Esta posición está principalmente defendida por Valencia, Andalucía y Castilla la Mancha. También están en contra de la nivelación parcial (es decir, rechazan que en ciertos servicios exista una posición de partida homogénea en toda España). Solo de las tres anteriores la Comunidad Valenciana defiende que se mantenga la ordinalidad (un criterio que garantiza que una región mantenga la posición que tiene en el ranking de generación de riqueza, una vez que se haya producido la redistribución territorial de los recursos).

Los defensores de que se revisen los costes y reclaman solidaridad.

Galicia, Castilla y León, Asturias, Cantabria, Aragón y La Rioja se oponen al criterio de ordinalidad y a que desaparezca el “statu quo” (para evitar terminar perdiendo en el reparto respecto a lo que ya tienen), al tiempo que reclaman que exista una mayor precisión en la valoración del coste que supone prestar los servicios en cada territorio.

Rechazo a que se perdone deuda.

Madrid apenas interviene más que para expresar su disconformidad con que se produzca la condonación total o parcial de la deuda autonómica y pasa de puntillas por el debate sobre la armonización de impuestos, pese a que tradicionalmente se ha opuesto a ello.

Enmienda de totalidad.

Solo Baleares (que representaba en cierta medida la posición de Cataluña) cuestiona todo el modelo. Defiende que importa más la capacidad fiscal que el coste de la prestación del servicio, defiende la competencia tributaria frente a la armonización, apuesta por más recursos para las comunidades con más renta y, en definitiva, rechaza criterios de solidaridad.

La eterna promesa de abrir un melón que nadie toca.

La posición que han venido expresando algunas autonomías en las últimas semanas parece anticipar que, finalmente, vaya a abordarse una reforma del modelo de financiación.
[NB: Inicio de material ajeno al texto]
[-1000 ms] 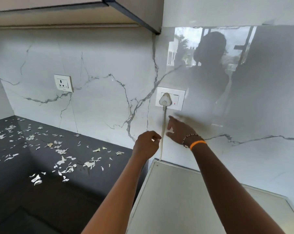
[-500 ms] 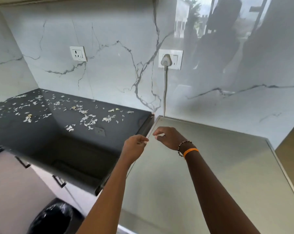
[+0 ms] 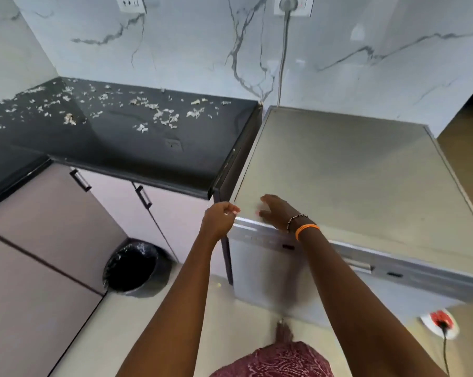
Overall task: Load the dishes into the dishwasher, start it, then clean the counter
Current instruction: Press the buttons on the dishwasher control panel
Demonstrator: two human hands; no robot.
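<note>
A silver dishwasher point(image 3: 346, 170) stands right of the black counter point(image 3: 137, 153), its door closed and its flat top bare. My right hand point(image 3: 276, 212) hovers over the front left corner of the top, fingers spread and empty. My left hand point(image 3: 219, 219) is just left of that corner, fingers curled loosely with nothing in them. Pale scraps point(image 3: 164, 118) lie scattered over the back of the counter. No dishes are in sight.
A grey cord point(image 3: 283, 55) runs from a wall socket point(image 3: 292, 4) down behind the dishwasher. A bin with a black liner point(image 3: 133, 268) sits on the floor by the pale cabinets point(image 3: 53, 227). A white floor socket with a red switch point(image 3: 440, 322) lies at the right.
Both hands came down from the wall socket to the dishwasher's front left corner. The view tilted downward, so the cabinets, bin and floor came into sight.
</note>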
Pero, al igual que en el cuento del pastor y el lobo, la cuestión se aplaza y se aplaza. Todos palpan el melón financiero y debaten sobre sus características, pero ni los gobiernos de Mariano Rajoy o Pedro Sánchez han decidido abrir la fruta. No ha habido diferencias en las posiciones en esta cuestión desde que en 2017 se elaboró el informe de expertos y muchos dudan que ahora vaya realmente a afrontarse la cuestión, máxime cuando el Gobierno de Sánchez ha convocado otra comisión de expertos para abordar una reforma fiscal, que necesariamente deberá condicionar el debate de la financiación. Por eso, en medios políticos se cree que lo más probable es que el Gobierno central compense las exigencias de Cataluña con inyecciones económicas alternativas (fondos europeos o a través de los Presupuestos Generales del Estado) y que, de ser acuciantes las necesidades de la Comunidad Valenciana (Ximo Puig está urgido por sus socios de Compromís, con el PP valenciano sumado a esa reclamación, y sufre desgaste demoscópico), se lleve a cabo algún tipo de ajuste provisional.